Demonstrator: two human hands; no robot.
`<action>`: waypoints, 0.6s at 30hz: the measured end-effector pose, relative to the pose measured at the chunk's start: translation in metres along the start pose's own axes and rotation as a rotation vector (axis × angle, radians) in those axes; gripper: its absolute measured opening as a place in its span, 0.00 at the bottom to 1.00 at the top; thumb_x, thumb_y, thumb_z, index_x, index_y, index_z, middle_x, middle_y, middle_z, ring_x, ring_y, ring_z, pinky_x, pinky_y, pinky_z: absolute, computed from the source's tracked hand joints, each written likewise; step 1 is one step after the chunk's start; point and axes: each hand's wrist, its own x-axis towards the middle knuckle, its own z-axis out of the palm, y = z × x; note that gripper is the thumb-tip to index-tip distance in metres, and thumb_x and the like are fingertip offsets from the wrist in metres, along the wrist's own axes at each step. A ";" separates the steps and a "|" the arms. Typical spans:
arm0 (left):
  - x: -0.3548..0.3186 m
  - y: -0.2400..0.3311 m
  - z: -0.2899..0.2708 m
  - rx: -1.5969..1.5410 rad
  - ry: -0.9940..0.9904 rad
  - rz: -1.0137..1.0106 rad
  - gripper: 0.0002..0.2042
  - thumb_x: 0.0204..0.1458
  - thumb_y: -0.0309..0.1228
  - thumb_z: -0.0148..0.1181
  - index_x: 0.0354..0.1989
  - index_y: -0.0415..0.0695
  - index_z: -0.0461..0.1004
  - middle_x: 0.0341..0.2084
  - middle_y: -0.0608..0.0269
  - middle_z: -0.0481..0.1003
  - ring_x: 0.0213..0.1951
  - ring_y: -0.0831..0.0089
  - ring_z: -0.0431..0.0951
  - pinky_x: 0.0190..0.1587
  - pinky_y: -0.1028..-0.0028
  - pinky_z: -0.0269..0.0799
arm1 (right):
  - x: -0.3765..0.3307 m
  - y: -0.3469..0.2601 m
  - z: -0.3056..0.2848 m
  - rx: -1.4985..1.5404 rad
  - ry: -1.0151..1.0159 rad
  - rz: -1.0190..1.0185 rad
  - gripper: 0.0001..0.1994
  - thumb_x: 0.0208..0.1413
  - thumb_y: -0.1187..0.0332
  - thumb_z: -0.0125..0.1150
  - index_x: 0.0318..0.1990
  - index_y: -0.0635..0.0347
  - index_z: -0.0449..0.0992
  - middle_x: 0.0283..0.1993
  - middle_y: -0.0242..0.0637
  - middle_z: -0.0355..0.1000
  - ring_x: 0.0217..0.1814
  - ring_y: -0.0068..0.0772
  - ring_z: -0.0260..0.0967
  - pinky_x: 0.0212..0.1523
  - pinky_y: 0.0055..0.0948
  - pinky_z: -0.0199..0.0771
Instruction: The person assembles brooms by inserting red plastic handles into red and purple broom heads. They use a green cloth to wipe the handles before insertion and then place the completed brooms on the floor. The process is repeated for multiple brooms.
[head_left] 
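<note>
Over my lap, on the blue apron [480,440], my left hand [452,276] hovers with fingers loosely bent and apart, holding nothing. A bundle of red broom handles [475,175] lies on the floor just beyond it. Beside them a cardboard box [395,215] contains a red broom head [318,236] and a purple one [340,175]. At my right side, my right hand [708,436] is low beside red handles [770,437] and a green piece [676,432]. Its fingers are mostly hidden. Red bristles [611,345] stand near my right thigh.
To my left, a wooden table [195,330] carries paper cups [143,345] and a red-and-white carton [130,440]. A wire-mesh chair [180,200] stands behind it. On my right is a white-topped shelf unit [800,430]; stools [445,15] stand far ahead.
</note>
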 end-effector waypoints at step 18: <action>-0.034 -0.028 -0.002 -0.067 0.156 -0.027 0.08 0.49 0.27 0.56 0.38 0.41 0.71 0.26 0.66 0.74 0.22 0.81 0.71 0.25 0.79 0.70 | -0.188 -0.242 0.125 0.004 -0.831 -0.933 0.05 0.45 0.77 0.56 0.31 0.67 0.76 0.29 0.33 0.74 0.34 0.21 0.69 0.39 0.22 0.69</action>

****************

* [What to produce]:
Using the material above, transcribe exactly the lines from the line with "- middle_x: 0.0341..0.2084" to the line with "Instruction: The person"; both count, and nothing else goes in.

* [Answer to this problem]:
  - middle_x: 0.0341..0.2084
  - middle_y: -0.0608..0.0269
  - middle_z: -0.0481..0.1003
  - ring_x: 0.0213..0.1951
  - ring_y: -0.0831..0.0089
  - ring_z: -0.0431..0.0951
  - pinky_x: 0.0190..0.1587
  - pinky_y: -0.1028..-0.0028
  - pinky_z: -0.0269..0.0799
arm1 (right):
  - x: -0.3765..0.3307 m
  - y: -0.3469..0.2601 m
  - z: -0.3056..0.2848 m
  - rx: -1.4985..1.5404 rad
  - ry: -1.0151..1.0159 rad
  - rz: -1.0190..1.0185 rad
  - gripper: 0.0001..0.1994
  - thumb_x: 0.0208..0.1413
  - thumb_y: -0.1187..0.0332
  - thumb_z: -0.0125..0.1150
  - index_x: 0.0318..0.1990
  - index_y: -0.0635..0.0347
  - index_z: -0.0449..0.0992
  - middle_x: 0.0283..0.1993
  - middle_y: -0.0242..0.0637
  - middle_z: -0.0355..0.1000
  - ring_x: 0.0217..0.1814
  - ring_y: -0.0068..0.0772
  - ring_z: -0.0260..0.0967
  - pinky_x: 0.0212..0.1523
  - pinky_y: 0.0055..0.0948
  - pinky_z: -0.0199..0.0771
Instruction: The person assembles brooms by inserting red plastic handles into red and purple broom heads. They use a green cloth to wipe the handles before insertion and then place the completed brooms on the floor. The process is repeated for multiple brooms.

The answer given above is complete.